ID #1110 Evolutionary history of dordaviprone-treated H3K27-altered diffuse midline glioma
Bavani Subramaniam, Francesco Feher, Truman Knowles, Sridevi Yadavilli, Ji Sunjoing, Carl Koschmann, Sabine Mueller, Javad Nazarian, Sebastian WaszakAbstract
Introduction
H3K27-altered diffuse midline glioma (DMG) is a high-grade glioma that primarily affects children and young adults and associates with poor clinical outcomes. We have shown that dordaviprone (ONC201), a ClpP agonist, disrupts metabolic pathways and associates with improved clinical outcomes. Molecular data from our early phase studies suggested that somatic driver mutations in EGFR associated with poor radiographic response to dordaviprone, yet the molecular mechanism of this potential resistance remained elusive.
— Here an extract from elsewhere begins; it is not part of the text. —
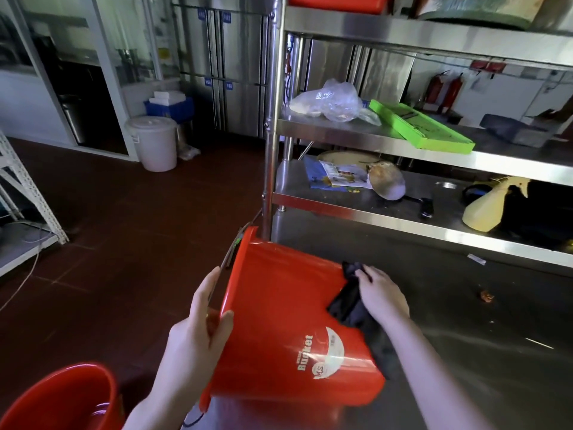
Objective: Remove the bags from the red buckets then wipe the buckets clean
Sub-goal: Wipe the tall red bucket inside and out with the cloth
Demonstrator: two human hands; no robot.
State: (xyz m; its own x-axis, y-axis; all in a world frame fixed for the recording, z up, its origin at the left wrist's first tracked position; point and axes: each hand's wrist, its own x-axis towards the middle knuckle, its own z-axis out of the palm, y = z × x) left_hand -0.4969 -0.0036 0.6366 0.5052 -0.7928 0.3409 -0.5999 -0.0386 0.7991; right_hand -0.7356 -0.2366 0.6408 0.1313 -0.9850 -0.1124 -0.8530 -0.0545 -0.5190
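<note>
Fingers [208, 285] of the left hand [193, 333] grip the rim of the tipped red plastic bucket [279, 305] on the steel desk [465, 352]. The right hand [383, 294] presses a dark cloth [350, 302] against the bucket's wall with flat fingers. The bucket's inside is hidden.

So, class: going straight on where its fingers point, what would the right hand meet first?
Probably the dark cloth bunched ahead of the right hand, then bare wall of the red bucket towards the rim.

A glossy red bucket [279, 305] with a white label [325, 352] lies on its side at the steel worktop's [465, 352] left edge, mouth facing left, a dark cloth [347, 302] draped over its upper wall, while a second red bucket [62, 398] stands upright off the front-left corner.
</note>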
Here, we aimed to map mechanism of resistance to dordaviprone using molecular profiling of autopsied H3K27M-mutant DMGs and cell lines treated with ONC201 and the EGFR inhibitor osimertinib.
Methods
Multi-focal tissue samples (pons, thalamus) were collected at autopsy (n = 25; 13 treated with dordaviprone and 12 with other therapies) and processed for WES, lcWGS, mRNA-seq. Structural variants, somatic copy number alteration, and somatic driver gene mutations were predicted with DELLY2/Strelka2 and custom pipelines. Gene expression levels were quantified with STAR and tumour microenvironments were predicted with multiple cell type deconvolution algorithms. Two H3K27M DMG cell lines were treated with dordaviprone, osimertinib, and dordaviprone/osimertinib combination at multiple time points and DESeq2 was used for differential gene expression analysis.
Results
Analysis of DMG genomes revealed characteristic somatic mutations (H3K27M) in histone genes and oncogenic partner mutations in p53, PI3K/AKT, RTK, and MAPK signaling genes. No significant association between dordaviprone treatment and selection of driver mutations was identified. Notably, somatic EGFR mutations and amplifications were detected in 23% (3/13) of dordaviprone-treated DMGs yet absent in DMG patients treated with other therapies. Chromosomal instability, a hallmark DMG event, was significantly associated with somatic TP53 driver mutations, yet not with dordaviprone therapy. This data suggests that DMGs exhibit resistance to dordaviprone via non-genetic mechanisms. Transcriptomes Data demonstrated a global change in gene expression profiles. Cell type deconvolution demonstrated that changes were driven by changes in the tumor microenvironment with reduced rates of myeloid cell populations in dordaviprone-treated patients and validated by canonical myeloid cell marker genes. We further assessed the therapeutic potential of dordaviprone plus osimertinib (EGFRi) in in vitro models as a potential combination therapy. We observed activation of the mitochondrial unfolded protein response in dordaviprone-treated cells as well as rapid and adaptive responses to osimertinib treatment.
Conclusions
Our results suggest that dordaviprone is not driving genetic selection in DMGs yet associates with potential changes in the tumor microenvironment. These results warrant validation and may inform biomarker development and rational combination strategies.